- _WHAT THIS TASK INVOLVES_: Repeat, word for word, all the data that follows, and exclude the pictures.
● ● ● ●
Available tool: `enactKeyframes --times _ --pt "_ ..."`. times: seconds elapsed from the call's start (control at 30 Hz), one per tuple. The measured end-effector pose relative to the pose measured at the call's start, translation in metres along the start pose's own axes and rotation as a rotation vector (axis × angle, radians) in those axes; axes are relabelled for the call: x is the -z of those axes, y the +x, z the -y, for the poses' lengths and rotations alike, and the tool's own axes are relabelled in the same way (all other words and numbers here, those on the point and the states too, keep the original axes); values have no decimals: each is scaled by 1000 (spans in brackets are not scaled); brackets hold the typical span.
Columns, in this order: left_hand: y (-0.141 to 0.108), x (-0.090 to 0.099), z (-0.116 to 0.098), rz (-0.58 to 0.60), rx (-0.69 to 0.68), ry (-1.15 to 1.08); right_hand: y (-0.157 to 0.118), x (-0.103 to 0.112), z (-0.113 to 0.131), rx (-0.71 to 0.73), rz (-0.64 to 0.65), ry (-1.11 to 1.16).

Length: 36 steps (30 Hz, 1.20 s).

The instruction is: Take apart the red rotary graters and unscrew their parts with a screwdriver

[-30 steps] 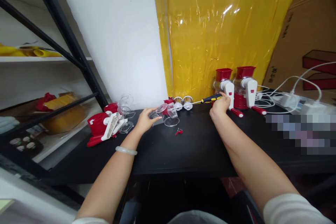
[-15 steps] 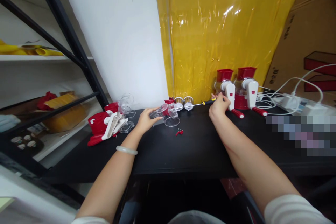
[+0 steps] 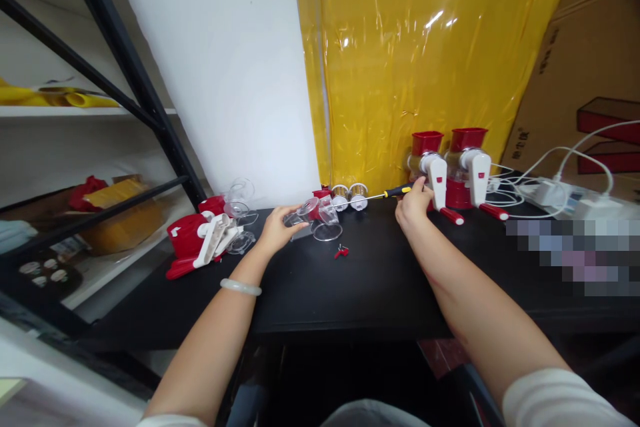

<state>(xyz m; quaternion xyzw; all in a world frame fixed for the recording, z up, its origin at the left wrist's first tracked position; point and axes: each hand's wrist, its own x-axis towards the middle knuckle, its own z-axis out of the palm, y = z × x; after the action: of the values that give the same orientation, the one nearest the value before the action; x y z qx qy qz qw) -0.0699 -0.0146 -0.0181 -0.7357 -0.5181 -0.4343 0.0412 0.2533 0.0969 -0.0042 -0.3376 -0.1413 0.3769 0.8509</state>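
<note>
My left hand [image 3: 277,228] is closed on a clear plastic grater body [image 3: 326,228] with red parts, holding it on its side at the middle of the black table. From the right, my right hand [image 3: 415,201] grips the yellow-and-black handle of a long screwdriver [image 3: 397,191]. Its thin shaft points left into the clear body; the tip's exact contact is hard to make out. Small red pieces with screws [image 3: 341,251] lie on the table just in front of the body. Two metal grater drums [image 3: 358,196] stand behind the shaft.
Two assembled red-and-white rotary graters [image 3: 470,167] stand at the back right, near white cables and a power strip [image 3: 590,203]. On the left lie red bases [image 3: 187,235], white crank handles [image 3: 216,240] and clear parts. A black shelf frame [image 3: 125,47] rises at left.
My right hand and the screwdriver handle have shifted very slightly, with the fingers in a somewhat different position on the handle. My left hand holds the clear body in the same place.
</note>
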Motion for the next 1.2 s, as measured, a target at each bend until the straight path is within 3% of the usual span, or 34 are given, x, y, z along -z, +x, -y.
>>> enactKeyframes --times 0.5,0.87,1.2 --pt "0 0 -1 0 8 0 -3 2 8 -32 54 -37" --pt "0 1 -2 6 9 1 0 4 1 41 74 -133" --pt "0 1 -2 12 9 0 -3 1 6 -49 83 -72"
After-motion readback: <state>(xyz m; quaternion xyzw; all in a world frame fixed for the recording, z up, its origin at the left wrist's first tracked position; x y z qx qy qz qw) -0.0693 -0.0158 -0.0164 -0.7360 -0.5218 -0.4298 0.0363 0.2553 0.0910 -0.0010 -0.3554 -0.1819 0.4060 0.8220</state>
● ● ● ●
- _REPLY TO THE TASK_:
Available tool: `enactKeyframes --times _ --pt "_ ..."`. times: seconds elapsed from the call's start (control at 30 Hz), one per tuple. The measured end-effector pose relative to the pose measured at the call's start, translation in metres along the start pose's own axes and rotation as a rotation vector (axis × angle, radians) in those axes; axes are relabelled for the call: x is the -z of those axes, y the +x, z the -y, for the poses' lengths and rotations alike, and the tool's own axes are relabelled in the same way (all other words and numbers here, those on the point and the states too, keep the original axes); values have no decimals: each is scaled by 1000 (spans in brackets are not scaled); brackets hold the typical span.
Columns, in this order: left_hand: y (-0.141 to 0.108), x (-0.090 to 0.099), z (-0.116 to 0.098), rz (-0.58 to 0.60), rx (-0.69 to 0.68), ry (-1.15 to 1.08); right_hand: y (-0.157 to 0.118), x (-0.103 to 0.112), z (-0.113 to 0.131), rx (-0.71 to 0.73), rz (-0.64 to 0.65), ry (-1.11 to 1.16).

Length: 36 steps (30 Hz, 1.20 s).

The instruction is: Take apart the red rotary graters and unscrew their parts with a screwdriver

[-30 steps] 
[-15 steps] 
[+0 steps] 

<state>(xyz m; quaternion xyzw; all in a world frame fixed for the recording, z up, its origin at the left wrist's first tracked position; point and axes: each hand's wrist, its own x-axis towards the middle knuckle, its own z-axis out of the palm, y = z × x; after the action: of the values that give the same orientation, the one nearest the value before the action; x y z qx qy qz qw) -0.0699 -0.0146 -0.0181 -0.7357 -0.5181 -0.4343 0.0412 0.2533 0.0969 -0.0042 -0.3376 -0.1413 0.3769 0.8509</state>
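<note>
My left hand [image 3: 277,228] is closed on a clear plastic grater body [image 3: 326,228] with red parts, holding it on its side at the middle of the black table. From the right, my right hand [image 3: 415,201] grips the yellow-and-black handle of a long screwdriver [image 3: 397,191]. Its thin shaft points left into the clear body; the tip's exact contact is hard to make out. Small red pieces with screws [image 3: 341,251] lie on the table just in front of the body. Two metal grater drums [image 3: 358,196] stand behind the shaft.
Two assembled red-and-white rotary graters [image 3: 470,167] stand at the back right, near white cables and a power strip [image 3: 590,203]. On the left lie red bases [image 3: 187,235], white crank handles [image 3: 216,240] and clear parts. A black shelf frame [image 3: 125,47] rises at left.
My right hand and the screwdriver handle have shifted very slightly, with the fingers in a somewhat different position on the handle. My left hand holds the clear body in the same place.
</note>
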Motion for the next 1.2 s, as measured, a target at each bend until the straight path is within 3% of the usual span, or 34 are given, x, y, z along -z, +x, -y.
>>> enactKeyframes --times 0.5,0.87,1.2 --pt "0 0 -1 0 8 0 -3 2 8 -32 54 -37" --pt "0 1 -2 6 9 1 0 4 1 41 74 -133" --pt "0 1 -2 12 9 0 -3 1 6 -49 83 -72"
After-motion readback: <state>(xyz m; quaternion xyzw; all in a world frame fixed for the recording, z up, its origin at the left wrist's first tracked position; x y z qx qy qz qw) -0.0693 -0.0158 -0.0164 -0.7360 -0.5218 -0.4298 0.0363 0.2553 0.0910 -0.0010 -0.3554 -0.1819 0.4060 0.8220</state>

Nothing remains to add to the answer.